Paul McCartney « Flowers in The Dirt »

  En solo ou à plusieurs, Paul McCartney toujours aussi efficace.

En solo ou à plusieurs, Paul McCartney toujours aussi efficace.

Alors qu'il sait très bien écrire et composer des chansons en solitaire, tout au long de sa carrière Paul McCartney a chéri les collaborations.

Parmi les plus célèbres, il y a eu « Say say say » avec Michael Jackson (1983), « Ebony and Ivory » avec Stevie Wonder (1982) ou plus récemment « FourFiveSeconds » avec Rihanna et Kanye West (2015). 

Moins connue, mais tout aussi remarquable, il faut se souvenir de son travail avec Elvis Costello qui a pris forme en 1989 avec l’album « Flowers in the Dirt », remasterisé et réédité ce mois-ci avec l’ajout de maquettes de l’époque. Une manière de pénétrer dans l'atelier des artistes, la ferme de sir McCartney dans la campagne anglaise. Les deux complices s'étaient enfermés pendant plusieurs semaines, avec pour mission d'écrire et composer une chanson par jour.

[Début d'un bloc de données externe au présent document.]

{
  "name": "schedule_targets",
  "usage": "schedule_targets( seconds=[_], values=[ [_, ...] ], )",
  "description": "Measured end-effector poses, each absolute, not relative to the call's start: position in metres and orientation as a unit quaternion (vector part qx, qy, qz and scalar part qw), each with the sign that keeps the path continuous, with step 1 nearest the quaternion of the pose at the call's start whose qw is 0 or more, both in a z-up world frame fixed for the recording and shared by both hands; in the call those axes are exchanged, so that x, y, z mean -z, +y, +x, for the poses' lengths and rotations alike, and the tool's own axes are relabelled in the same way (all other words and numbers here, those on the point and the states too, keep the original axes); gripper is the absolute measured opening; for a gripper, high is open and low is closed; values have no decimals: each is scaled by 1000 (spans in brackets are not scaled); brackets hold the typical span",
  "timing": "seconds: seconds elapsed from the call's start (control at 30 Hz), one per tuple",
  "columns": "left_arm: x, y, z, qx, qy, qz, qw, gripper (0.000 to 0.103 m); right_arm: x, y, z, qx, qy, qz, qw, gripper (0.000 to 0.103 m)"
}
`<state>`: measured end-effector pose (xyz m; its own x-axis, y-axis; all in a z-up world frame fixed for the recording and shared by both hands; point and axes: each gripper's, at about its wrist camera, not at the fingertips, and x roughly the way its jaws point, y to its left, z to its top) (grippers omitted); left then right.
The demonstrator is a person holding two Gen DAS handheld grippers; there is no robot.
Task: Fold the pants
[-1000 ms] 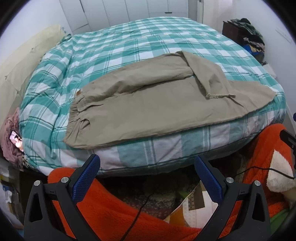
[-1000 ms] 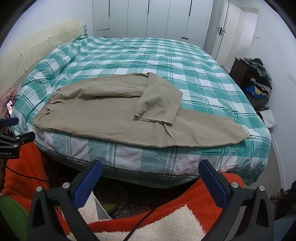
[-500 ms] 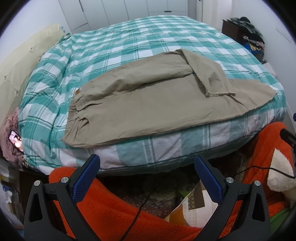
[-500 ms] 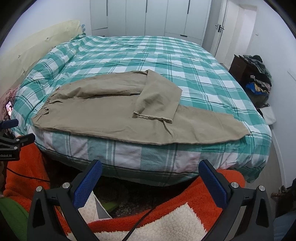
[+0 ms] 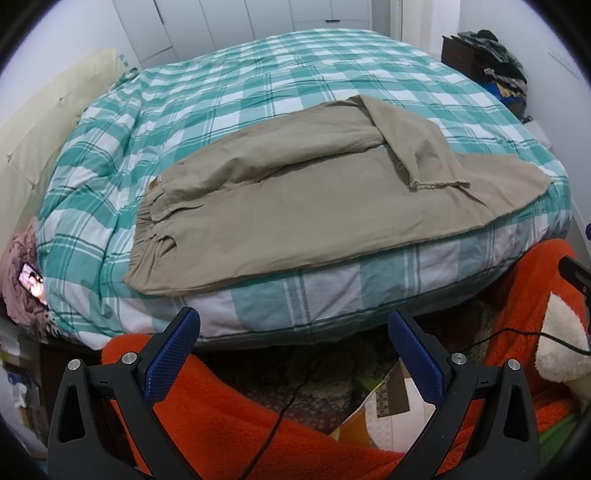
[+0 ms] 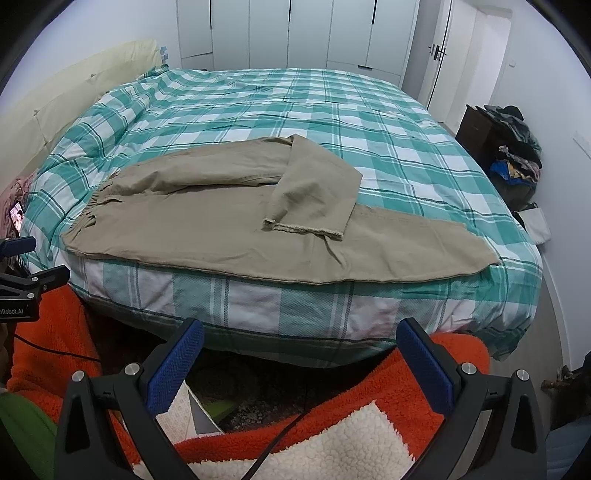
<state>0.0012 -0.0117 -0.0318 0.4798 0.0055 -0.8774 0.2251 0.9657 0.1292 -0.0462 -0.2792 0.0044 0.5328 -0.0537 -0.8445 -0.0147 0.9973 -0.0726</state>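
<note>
Beige pants [image 5: 303,206] [image 6: 221,225] lie along the near edge of a bed with a green and white checked cover [image 5: 258,85] [image 6: 295,110]. The waistband is at the left; one leg runs flat to the right, the other is folded back across it with its frayed hem on top. My left gripper [image 5: 293,347] is open, held low in front of the bed, below the pants' waist half. My right gripper [image 6: 301,354] is open too, below the pants' leg half. Neither touches the cloth.
Orange fleece [image 5: 229,417] [image 6: 388,391] with a black cable lies below both grippers. A lit phone [image 5: 31,278] rests on pink cloth at the bed's left. A dark cabinet piled with clothes [image 6: 509,155] stands at the right. White wardrobe doors [image 6: 295,33] lie behind.
Both grippers have crept slightly toward the bed and risen a little; the pants lie as before. Both stay open.
</note>
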Motion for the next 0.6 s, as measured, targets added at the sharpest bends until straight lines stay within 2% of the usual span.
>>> schedule_targets(
  seconds=[0.6],
  values=[
    [34, -15, 3, 65, 508, 116, 851, 102, -1, -282, -46, 13, 489, -32, 872, 103]
  ],
)
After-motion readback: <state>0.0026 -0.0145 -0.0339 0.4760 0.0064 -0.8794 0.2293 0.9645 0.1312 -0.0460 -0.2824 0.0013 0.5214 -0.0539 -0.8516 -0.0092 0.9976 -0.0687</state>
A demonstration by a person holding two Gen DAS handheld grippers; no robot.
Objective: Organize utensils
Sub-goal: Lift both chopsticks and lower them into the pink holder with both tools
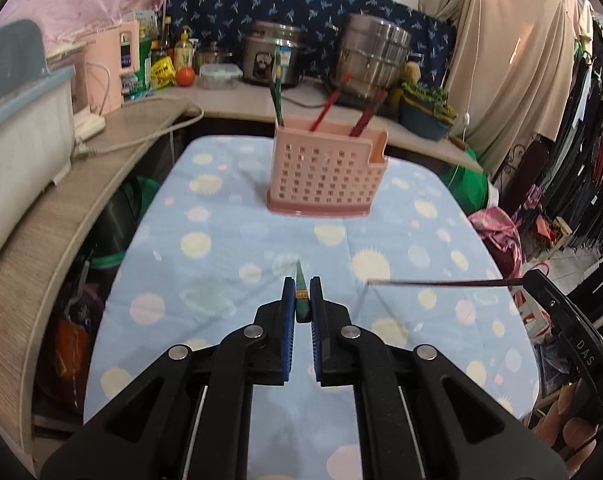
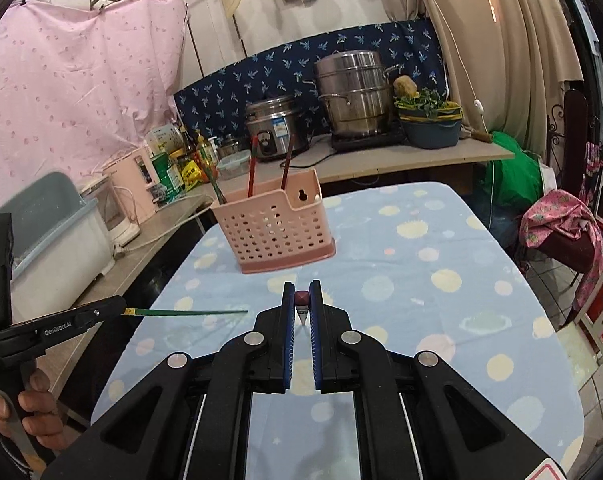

Avec un Elvis Costello alors au meilleur de sa forme, l'ex-Beatles trouvait une plume de la trempe de John Lennon, incisive et percutante. Pour un double-album à la fois nerveux (« My Brave Face », « Twenty Fine Fingers »)  et apaisant (« Put it There », « This One », « Distractions »).

Sur ce disque, Paul McCartney s'entoure également d'autres musiciens comme David Gilmour de Pink Floyd, qui offre une immense partie de guitare sur l'un des meilleurs titres, "We got Married ». Mais aussi de producteurs de renom comme George Martin (dit « le cinquième Beatles ») et Trevor Horn, qui a travaillé sur les albums de Frankie Goes to Hollywood, Simple Minds et Pet Shop Boys, le meilleur du son anglais des années 1980.

Linda McCartney est aussi de la partie, au chant, aux claviers et tapant des mains sur« Figure of Eight ». C'est elle aussi qui signe les photos du livret. Car la défunte épouse était aussi une photographe remarquable.